§ WHAT YOU SHOULD DO: Your task is to copy each line of the records that includes the string "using".

(DATASET)

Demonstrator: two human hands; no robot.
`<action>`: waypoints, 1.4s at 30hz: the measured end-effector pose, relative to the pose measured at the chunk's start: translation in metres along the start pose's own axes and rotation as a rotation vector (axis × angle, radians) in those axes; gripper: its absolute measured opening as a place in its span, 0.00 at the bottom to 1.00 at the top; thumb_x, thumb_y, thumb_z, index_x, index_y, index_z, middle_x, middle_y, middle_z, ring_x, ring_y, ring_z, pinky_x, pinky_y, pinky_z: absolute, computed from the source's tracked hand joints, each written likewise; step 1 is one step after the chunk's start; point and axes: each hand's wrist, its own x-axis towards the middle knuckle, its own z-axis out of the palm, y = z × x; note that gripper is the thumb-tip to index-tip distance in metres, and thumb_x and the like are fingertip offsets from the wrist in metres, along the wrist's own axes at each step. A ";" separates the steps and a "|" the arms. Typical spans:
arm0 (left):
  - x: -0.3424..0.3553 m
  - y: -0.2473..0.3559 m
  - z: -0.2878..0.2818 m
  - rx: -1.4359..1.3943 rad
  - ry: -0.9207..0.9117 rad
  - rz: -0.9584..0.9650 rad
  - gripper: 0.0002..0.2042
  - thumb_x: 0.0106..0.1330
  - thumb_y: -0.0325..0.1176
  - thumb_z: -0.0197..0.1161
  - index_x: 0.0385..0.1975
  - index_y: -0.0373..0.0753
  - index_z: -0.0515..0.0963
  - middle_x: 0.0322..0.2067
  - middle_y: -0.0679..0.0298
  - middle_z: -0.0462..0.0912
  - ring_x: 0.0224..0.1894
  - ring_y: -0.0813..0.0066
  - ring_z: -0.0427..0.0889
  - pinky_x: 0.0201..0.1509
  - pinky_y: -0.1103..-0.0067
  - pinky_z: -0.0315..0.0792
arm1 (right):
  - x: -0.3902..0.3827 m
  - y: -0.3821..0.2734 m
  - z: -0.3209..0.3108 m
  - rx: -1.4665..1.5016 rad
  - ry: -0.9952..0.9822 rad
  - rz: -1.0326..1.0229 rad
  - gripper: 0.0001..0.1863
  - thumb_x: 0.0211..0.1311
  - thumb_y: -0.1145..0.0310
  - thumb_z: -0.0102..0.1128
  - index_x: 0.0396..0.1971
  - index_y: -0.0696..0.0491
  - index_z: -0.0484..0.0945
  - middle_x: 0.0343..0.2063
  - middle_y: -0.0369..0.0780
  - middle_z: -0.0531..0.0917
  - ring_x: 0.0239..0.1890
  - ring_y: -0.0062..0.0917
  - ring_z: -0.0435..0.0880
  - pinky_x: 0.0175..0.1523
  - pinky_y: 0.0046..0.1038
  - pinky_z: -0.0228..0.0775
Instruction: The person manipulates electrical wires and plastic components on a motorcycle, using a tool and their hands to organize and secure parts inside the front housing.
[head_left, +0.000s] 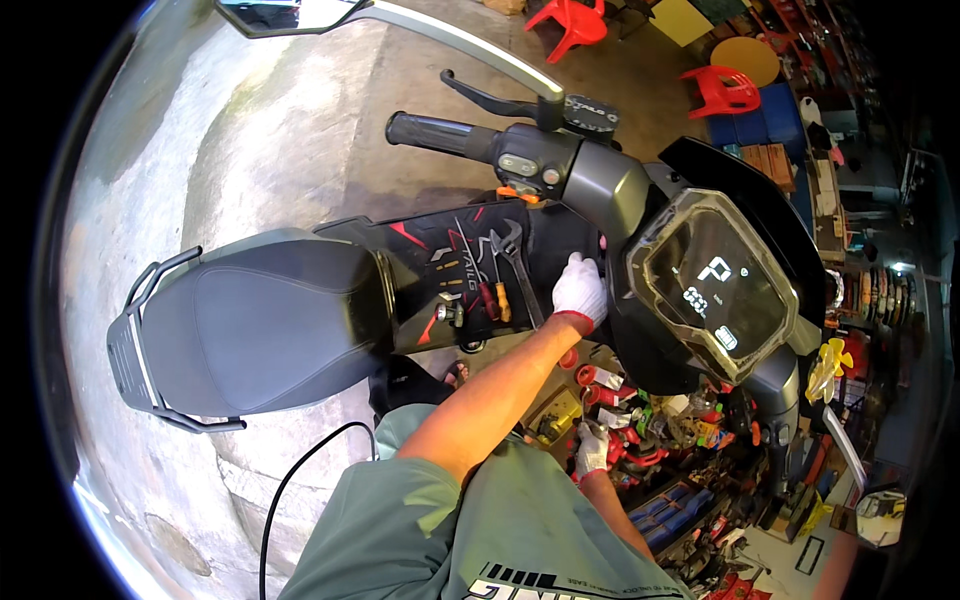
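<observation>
A dark grey scooter with a lit display (712,285) stands before me. My left hand (580,290), in a white glove with a red cuff, is at the inner side of its front panel, below the handlebar. Its fingers look curled; what they hold is hidden. On the footboard beside it lie an adjustable wrench (516,262), a screwdriver with an orange handle (503,301), one with a dark red handle (488,301) and a small metal part (450,313). My right hand (592,450), gloved too, is lower, beside a heap of tools and parts; its fingers are unclear.
The scooter's seat (285,322) extends to the left, and its handlebar grip (430,133) and mirror stem (470,45) reach over the far side. Red tools and parts (640,450) crowd the floor at the lower right. Red plastic chairs (722,92) stand farther back.
</observation>
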 end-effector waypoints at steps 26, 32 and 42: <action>0.007 -0.014 -0.003 0.065 -0.136 0.024 0.12 0.54 0.24 0.65 0.40 0.36 0.81 0.52 0.48 0.75 0.48 0.50 0.82 0.52 0.66 0.78 | 0.010 0.045 -0.021 0.087 0.065 0.036 0.07 0.69 0.67 0.55 0.39 0.53 0.80 0.20 0.31 0.77 0.13 0.17 0.68 0.18 0.22 0.59; 0.013 -0.029 0.002 0.178 -0.083 0.347 0.12 0.57 0.28 0.64 0.41 0.37 0.80 0.46 0.48 0.80 0.44 0.47 0.82 0.54 0.65 0.74 | 0.015 0.042 -0.025 0.132 0.053 0.004 0.07 0.70 0.67 0.55 0.37 0.54 0.80 0.20 0.31 0.76 0.14 0.17 0.69 0.19 0.23 0.61; 0.006 -0.036 0.004 0.073 -0.043 0.281 0.14 0.67 0.38 0.56 0.43 0.35 0.80 0.42 0.51 0.83 0.45 0.50 0.81 0.52 0.64 0.73 | 0.013 0.064 -0.027 0.123 0.062 0.030 0.07 0.68 0.68 0.57 0.39 0.55 0.81 0.22 0.30 0.76 0.18 0.18 0.72 0.20 0.23 0.64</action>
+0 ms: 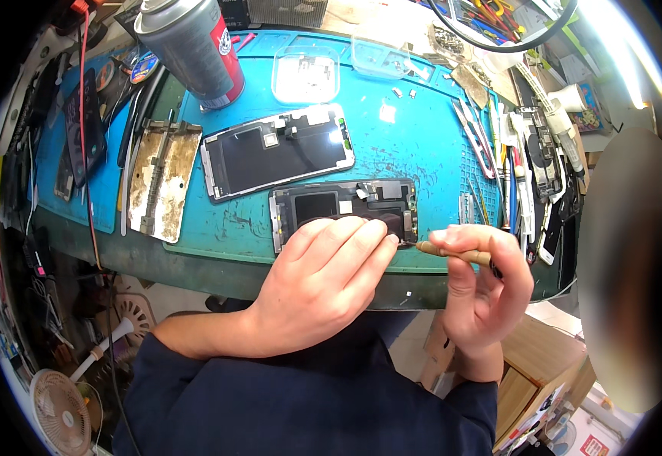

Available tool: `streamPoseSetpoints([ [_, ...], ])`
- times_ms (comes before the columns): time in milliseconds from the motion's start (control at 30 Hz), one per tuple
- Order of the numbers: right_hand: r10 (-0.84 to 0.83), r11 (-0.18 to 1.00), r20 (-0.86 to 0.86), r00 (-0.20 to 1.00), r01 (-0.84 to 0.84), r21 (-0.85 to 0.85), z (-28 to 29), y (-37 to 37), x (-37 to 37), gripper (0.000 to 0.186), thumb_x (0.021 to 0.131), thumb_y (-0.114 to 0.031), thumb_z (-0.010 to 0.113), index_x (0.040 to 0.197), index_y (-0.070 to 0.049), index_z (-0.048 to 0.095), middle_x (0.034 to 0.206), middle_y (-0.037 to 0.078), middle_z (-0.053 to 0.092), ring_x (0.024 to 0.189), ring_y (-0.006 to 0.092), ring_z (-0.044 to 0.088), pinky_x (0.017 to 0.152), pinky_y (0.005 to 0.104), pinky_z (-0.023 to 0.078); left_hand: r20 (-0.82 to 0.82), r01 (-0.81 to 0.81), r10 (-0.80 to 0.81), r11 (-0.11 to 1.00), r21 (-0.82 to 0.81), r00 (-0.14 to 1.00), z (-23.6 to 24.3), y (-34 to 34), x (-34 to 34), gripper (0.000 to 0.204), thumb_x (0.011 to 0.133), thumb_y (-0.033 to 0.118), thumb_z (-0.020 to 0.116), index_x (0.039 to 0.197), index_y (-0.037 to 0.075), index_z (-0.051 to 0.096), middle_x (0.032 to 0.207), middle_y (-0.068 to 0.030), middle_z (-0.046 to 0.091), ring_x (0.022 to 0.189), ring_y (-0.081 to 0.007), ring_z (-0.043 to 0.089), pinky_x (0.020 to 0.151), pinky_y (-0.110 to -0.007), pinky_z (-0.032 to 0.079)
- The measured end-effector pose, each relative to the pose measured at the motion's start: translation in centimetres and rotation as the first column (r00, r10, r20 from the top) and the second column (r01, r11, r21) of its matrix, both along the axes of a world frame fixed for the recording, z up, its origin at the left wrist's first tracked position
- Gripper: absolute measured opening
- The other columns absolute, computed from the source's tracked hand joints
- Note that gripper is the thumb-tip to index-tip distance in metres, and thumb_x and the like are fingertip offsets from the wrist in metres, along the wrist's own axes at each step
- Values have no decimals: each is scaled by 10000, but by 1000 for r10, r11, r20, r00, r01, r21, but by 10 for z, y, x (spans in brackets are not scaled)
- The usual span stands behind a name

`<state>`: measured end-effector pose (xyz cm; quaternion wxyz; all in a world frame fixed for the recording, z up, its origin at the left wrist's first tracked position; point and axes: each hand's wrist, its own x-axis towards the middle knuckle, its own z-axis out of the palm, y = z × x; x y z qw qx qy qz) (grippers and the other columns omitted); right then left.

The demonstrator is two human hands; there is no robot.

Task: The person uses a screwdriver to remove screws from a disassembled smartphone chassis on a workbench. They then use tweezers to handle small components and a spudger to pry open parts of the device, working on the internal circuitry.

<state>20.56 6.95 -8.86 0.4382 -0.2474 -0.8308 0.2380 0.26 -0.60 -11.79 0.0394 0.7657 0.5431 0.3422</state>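
Observation:
My left hand (323, 281) rests with curled fingers over the lower phone part (308, 199), a dark rectangular panel with small fittings, and grips it near its front edge; its thumb is hidden. Beside it, my right hand (487, 281) pinches a slim tan-handled tool (452, 253), whose tip points left at the panel's right end. Just behind, a second phone screen assembly (285, 150) lies back-up, slightly tilted on the blue work mat (414, 137).
A grey-and-red spray can (194, 57) and clear plastic boxes (305, 74) stand at the back. A stained metal fixture (160, 175) and dark phone (86, 129) lie left. Tweezers (471, 133) and several tools crowd the right. A small fan (61, 410) is at lower left.

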Motion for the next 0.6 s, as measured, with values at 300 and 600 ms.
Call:
streamPoseSetpoints([
  [300, 7, 997, -15, 1000, -8, -75, -1, -2, 2, 522, 958, 33, 753, 1429, -5, 530, 1155, 217, 705, 1020, 315, 748, 930, 477, 616, 26, 5, -5, 1000, 3, 1000, 1, 1, 0, 456, 741, 25, 741, 1197, 31, 742, 1245, -77, 687, 1129, -257, 665, 960, -419, 516],
  [600, -6, 1000, 166, 986, 2, 28, 5, 0, 8, 536, 936, 61, 766, 1426, 9, 553, 1125, 217, 712, 948, 293, 729, 825, 393, 627, 98, 10, -12, 1000, 17, 995, 9, 8, -3, 374, 774, 12, 791, 1145, 33, 748, 1163, -67, 706, 1030, -261, 696, 839, -388, 549],
])
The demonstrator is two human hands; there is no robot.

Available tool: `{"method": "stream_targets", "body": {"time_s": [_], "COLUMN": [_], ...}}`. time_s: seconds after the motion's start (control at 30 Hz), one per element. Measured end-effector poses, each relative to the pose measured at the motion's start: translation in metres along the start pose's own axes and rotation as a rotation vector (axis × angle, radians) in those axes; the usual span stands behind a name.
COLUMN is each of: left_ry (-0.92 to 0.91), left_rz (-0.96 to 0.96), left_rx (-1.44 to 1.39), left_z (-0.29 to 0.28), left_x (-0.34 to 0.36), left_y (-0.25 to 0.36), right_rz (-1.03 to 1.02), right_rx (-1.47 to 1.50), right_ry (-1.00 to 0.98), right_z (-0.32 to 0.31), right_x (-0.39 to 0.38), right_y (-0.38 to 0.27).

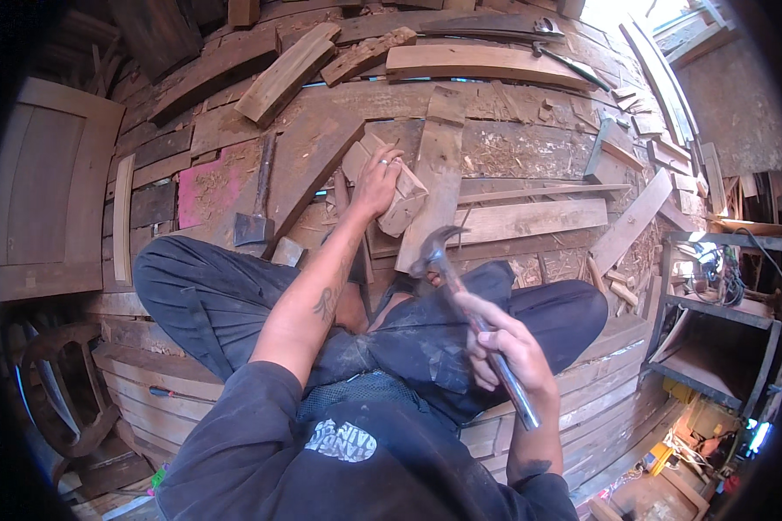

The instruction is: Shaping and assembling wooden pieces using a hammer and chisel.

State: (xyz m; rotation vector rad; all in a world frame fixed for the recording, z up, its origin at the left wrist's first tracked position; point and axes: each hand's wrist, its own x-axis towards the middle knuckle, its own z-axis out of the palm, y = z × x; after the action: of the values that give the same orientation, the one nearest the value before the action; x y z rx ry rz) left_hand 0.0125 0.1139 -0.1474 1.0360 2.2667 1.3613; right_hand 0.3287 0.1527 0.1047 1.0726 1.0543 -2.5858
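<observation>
My left hand (379, 184), a ring on one finger, is closed over a pale, carved block of wood (401, 211) in front of my crossed legs. The block rests against a long plank (436, 165) lying on the floorboards. Above my right thigh, my right hand (506, 346) grips a claw hammer (444, 262) by its handle. The hammer's head is raised, apart from the block, and slightly blurred. An axe-like tool (254, 228) with a dark steel head and long handle lies to the left of my left forearm.
Several beams and offcuts lie beyond my hands, with a handsaw (495, 24) and a green-handled tool (573, 68) among them. A metal shelf (712, 347) stands at right, a wooden panel door (48, 187) at left. A screwdriver (181, 395) lies on boards behind my left knee.
</observation>
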Motion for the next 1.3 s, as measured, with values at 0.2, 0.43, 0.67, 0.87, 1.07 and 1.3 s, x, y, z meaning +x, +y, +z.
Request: {"method": "stream_targets", "body": {"time_s": [0.2,0.43,0.67,0.87,1.07,1.3], "left_ry": [-0.016,-0.012,-0.043,-0.052,-0.082,-0.128], "left_rz": [-0.012,-0.011,0.007,0.0,-0.012,-0.046], "left_rx": [0.004,0.015,0.073,0.054,0.067,0.147], "left_z": [0.001,0.0,-0.001,-0.003,-0.002,-0.007], "left_x": [-0.001,-0.004,-0.004,0.0,-0.001,-0.003], "left_y": [0.002,0.006,0.002,0.003,0.007,0.002], "right_rz": [0.037,-0.06,-0.213,-0.44,-0.702,-0.892], "right_rx": [-0.119,-0.641,-0.088,0.067,0.0,-0.705], "right_ry": [-0.176,-0.445,-0.494,-0.418,-0.254,0.403], "right_z": [0.001,-0.005,-0.055,-0.064,-0.057,-0.049], "right_x": [0.036,0.058,0.082,0.084,0.088,0.097], "right_y": [-0.003,-0.034,-0.008,0.011,0.014,0.011]}}
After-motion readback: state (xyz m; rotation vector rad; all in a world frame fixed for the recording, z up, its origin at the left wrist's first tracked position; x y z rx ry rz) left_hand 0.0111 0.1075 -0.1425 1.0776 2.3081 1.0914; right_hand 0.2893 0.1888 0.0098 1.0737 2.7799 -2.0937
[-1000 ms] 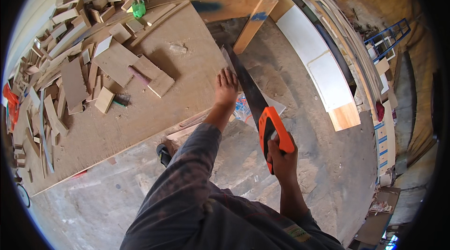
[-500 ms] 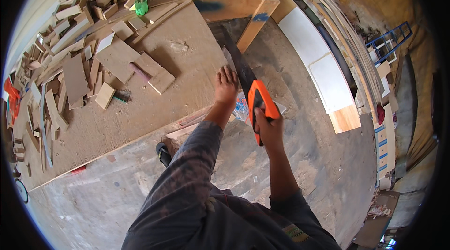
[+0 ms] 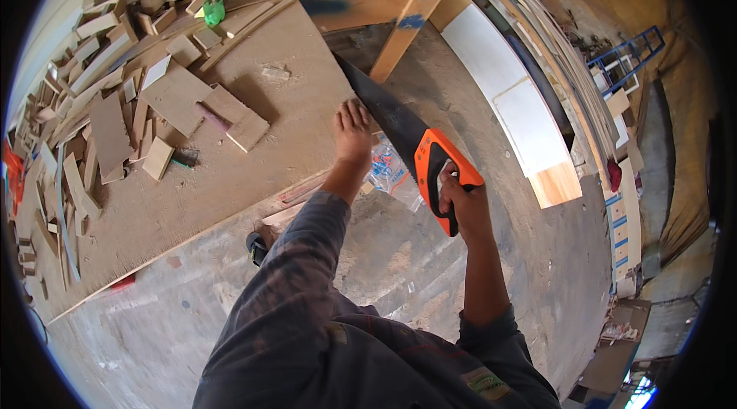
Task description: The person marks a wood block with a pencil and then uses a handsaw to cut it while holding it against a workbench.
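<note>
My right hand (image 3: 465,206) is wrapped round the orange and black handle of a handsaw (image 3: 388,110). The saw's dark blade slants up and left from the handle, running along the right edge of a large tan wooden board (image 3: 253,133). Its far tip reaches that board edge. Just left of the blade, my left hand (image 3: 353,129) lies on the board near the edge, its fingers laid on the surface. Whether the teeth sit in a cut cannot be seen.
Wood offcuts (image 3: 115,133) and loose blocks cover the board's left side, with a green bottle piece (image 3: 213,10) behind. A wooden frame (image 3: 395,37) stands beyond. White panels (image 3: 530,129) lie to the right. A plastic bag (image 3: 391,171) is beneath the saw.
The saw handle has moved right and the blade now slants more, showing more of its flat side. My left hand stays on the board by the edge. The whole view has shifted slightly.
</note>
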The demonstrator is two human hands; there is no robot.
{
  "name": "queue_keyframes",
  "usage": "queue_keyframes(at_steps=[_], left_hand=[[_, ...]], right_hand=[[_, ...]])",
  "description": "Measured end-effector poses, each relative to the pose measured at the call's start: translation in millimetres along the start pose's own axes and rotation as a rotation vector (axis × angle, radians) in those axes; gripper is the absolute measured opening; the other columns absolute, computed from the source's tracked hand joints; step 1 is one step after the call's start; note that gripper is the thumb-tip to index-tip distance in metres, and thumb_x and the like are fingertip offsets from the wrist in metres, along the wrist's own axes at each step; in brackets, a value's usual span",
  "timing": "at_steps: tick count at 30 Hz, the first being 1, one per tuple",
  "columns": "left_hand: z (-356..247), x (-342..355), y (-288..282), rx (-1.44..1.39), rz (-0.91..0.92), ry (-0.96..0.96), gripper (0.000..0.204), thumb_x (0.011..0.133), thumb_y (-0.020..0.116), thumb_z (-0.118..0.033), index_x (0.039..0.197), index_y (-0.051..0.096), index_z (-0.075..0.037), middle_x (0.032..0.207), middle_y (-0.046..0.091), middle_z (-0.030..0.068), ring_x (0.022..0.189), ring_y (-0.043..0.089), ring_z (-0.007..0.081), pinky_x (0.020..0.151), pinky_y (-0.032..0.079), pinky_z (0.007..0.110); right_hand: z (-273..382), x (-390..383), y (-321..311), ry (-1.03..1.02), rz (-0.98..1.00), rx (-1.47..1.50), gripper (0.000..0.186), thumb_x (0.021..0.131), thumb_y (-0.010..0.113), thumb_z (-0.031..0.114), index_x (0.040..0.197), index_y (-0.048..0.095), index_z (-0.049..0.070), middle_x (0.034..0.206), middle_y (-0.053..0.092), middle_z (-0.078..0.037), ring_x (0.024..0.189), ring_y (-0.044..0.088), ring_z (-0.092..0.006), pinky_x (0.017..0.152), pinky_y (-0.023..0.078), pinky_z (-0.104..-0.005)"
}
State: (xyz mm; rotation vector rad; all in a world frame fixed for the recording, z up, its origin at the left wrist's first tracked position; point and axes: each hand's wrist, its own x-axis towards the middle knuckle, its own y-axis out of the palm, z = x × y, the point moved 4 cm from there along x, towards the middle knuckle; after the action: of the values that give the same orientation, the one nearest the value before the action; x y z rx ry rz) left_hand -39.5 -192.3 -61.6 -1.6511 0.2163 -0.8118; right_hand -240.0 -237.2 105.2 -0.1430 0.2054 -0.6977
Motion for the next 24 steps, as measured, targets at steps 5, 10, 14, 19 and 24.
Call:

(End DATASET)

§ ANSWER:
Instruction: The person manipulates electrical wires and plastic components on a motorcycle, using a tool and their hands to organize and secure parts inside the front housing.
The instruction is: Shaping and assembling wooden pieces using a hammer and chisel.

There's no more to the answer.